Cette procédure, à l’interface entre les réglementations sanitaire et de l’éducation nationale, est source de fragilité quant à l’exercice du droit à l’IVG. Elle peut conduire à des drames familiaux, entraver le recours à l’IVG, voire à la divulgation du secret au sein de l’établissement scolaire.

Les représentants professionnels des gynécologues obstétriciens ont saisi le défenseur des droits sur ce sujet qui mérite une clarification réglementaire.

Elle souhaite qu’il réunisse les ministres concernés afin d’élaborer une solution qui permette l’effectivité du droit à l’IVG chez les mineures et, le cas échéant, le maintien du secret à l’égard des parents.

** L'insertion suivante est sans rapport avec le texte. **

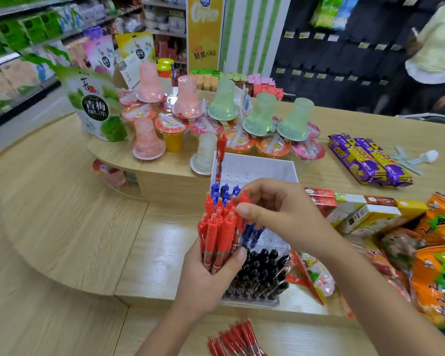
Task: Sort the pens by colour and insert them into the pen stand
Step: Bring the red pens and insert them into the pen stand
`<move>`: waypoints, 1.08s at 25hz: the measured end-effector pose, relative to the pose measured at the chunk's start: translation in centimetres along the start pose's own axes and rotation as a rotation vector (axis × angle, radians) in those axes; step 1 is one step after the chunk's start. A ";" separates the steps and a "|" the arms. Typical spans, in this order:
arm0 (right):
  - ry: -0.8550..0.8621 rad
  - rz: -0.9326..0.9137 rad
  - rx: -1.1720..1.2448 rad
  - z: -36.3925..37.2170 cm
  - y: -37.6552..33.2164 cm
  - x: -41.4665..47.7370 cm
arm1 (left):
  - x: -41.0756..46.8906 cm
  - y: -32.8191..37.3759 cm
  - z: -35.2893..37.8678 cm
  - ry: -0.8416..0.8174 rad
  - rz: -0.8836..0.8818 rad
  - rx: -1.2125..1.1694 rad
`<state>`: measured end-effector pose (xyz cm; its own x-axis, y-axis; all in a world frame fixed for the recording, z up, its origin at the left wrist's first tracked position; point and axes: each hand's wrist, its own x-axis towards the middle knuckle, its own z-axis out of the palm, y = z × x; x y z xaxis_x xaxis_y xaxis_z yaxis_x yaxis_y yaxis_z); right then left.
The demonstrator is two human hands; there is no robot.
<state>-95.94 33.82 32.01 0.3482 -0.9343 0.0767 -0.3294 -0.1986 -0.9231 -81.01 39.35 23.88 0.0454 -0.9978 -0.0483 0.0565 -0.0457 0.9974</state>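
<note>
Left hand (pixel 206 278) is reaching in from the near edge, forearm angling up. Its fingers (pixel 233 256) are clamping round the lower barrels of the red pen bundle (pixel 217 235), clicker ends pointing up. Exact count is unclear, roughly seven or more.

Right hand (pixel 283 214) is coming in from the near right with the wrist bent. Thumb and forefinger are pinching the single red pen (pixel 243 200) at the right edge of the bundle, just over the stand. The other fingers are curling loosely.

Pen stand (pixel 257 163) is sitting on the worktop (pixel 62 201) right behind the hands. It's a clear plastic box with a white top plate perforated with round holes.
- Far section: one standing red pen (pixel 220 155) in the far-left corner, upright.
- Middle: blue pens (pixel 224 191) in a cluster, partly hidden by the hands, so no count.
- Near section: black pens (pixel 260 273) packed in rows, a few dozen, leaning right.

Loose red pens (pixel 238 337) are lying on the worktop at the near edge, about six showing and cut off by the frame.

The worktop is light wood grain, stepped, with curved edges. At the far side there are bell-shaped translucent jelly cups: three pink (pixel 188 98), three green (pixel 260 114), one whitish (pixel 204 152). Two glossy purple snack packs (pixel 368 160) are lying at the far right, and crinkly orange snack bags (pixel 439 265) are piling up at the near right.
</note>
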 end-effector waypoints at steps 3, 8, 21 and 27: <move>0.112 -0.040 -0.001 -0.9 -0.6 0.5 | -0.1 -0.3 0.1 -0.015 0.004 0.013; 0.448 -0.232 -0.130 -3.9 -3.0 4.2 | -0.2 -0.4 -0.4 0.007 -0.030 0.018; 0.373 -0.266 -0.513 -0.9 1.5 10.1 | 0.7 -0.6 -1.5 -0.063 0.031 0.066; 0.334 -0.150 -0.396 -0.8 2.5 10.4 | 1.0 -0.4 -1.2 -0.045 0.058 0.075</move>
<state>-93.80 23.43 30.83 0.1404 -0.9175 0.3723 -0.6253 -0.3736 -0.6851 -79.78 38.39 23.38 0.0012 -0.9999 0.0103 -0.0194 0.0103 0.9998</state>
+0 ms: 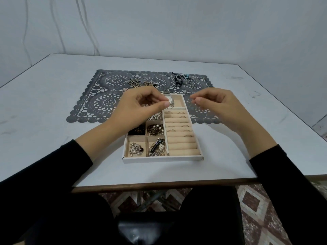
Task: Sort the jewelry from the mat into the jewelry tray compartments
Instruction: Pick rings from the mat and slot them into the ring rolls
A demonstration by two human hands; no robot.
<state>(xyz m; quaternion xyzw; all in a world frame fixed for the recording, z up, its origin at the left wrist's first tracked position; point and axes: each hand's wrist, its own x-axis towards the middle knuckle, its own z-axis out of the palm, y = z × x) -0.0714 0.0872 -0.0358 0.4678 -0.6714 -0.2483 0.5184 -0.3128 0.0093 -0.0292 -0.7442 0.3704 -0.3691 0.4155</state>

Réponse du ministère des Solidarités et de la Santé publiée dans le Journal officiel de la République française, édition « Débats parlementaires – Sénat », nº 49 S (Q), 12 décembre 2019, p. 6161.

Agnès Buzyn (© UNAF)

Agnès Buzyn (© UNAF)

L’interruption volontaire de grossesse (IVG) est un droit de la femme, un droit humain. Ce droit, inscrit dans notre patrimoine juridique, est une question de liberté, de respect et de dignité des femmes. Il garantit l’accès à l’information, à des services de soins dédiés mais aussi à des interruptions de grossesse sécurisées, volontaires ou pour des raisons médicales. Pour les femmes mineures, l’IVG est prise en charge à 100 % et est anonyme. La feuille de soins remplie par le médecin et le relevé des remboursements transmis par l’Assurance maladie sont aménagés de façon à préserver la confidentialité de l’IVG réalisée. Aucune disposition du code de l’éducation ne prévoit des modalités spécifiques d’autorisation de sortie dans le cas d’une IVG. Le droit à l’IVG est un droit fondamental fixé par la loi nº 2001-588 du 4 juillet 2001 relative à l’interruption volontaire de grossesse et à la contraception qui ne peut être remis en cause par le chef d’établissement ou un autre membre du personnel, auquel cas ils s’exposeraient aux sanctions fiées à l’article L. 2223-2 du code de la santé publique. Par ailleurs, les dispositions légales reconnaissent à la mineure non émancipée le droit de garder le secret sur sa démarche d’IVG envers ses responsables légaux si elle est accompagnée par un majeur de son choix (article L. 2212-7 du code [de] la santé publique). Dans ce contexte, le chef de l’établissement paraît donc fondé à garder le silence sur une telle absence, dès lors que le personnel de santé l’aura dûment informé de ce que « l’élève est absente pour un motif médical dont elle est légalement autorisée à garder le secret », sans autre précision. Ainsi devraient être préservés à la fois le secret auquel est astreint le personnel de santé et le droit de l’élève à garder le secret sur sa démarche, vis-à-vis de ses responsables légaux. Ces modalités ont été explicitées par la direction des affaires juridiques du ministère de l’éducation nationale et de la jeunesse et du ministère de l’enseignement supérieur, de la recherche et de l’innovation dans sa Lettre d’information juridique nº 128 en octobre 2008.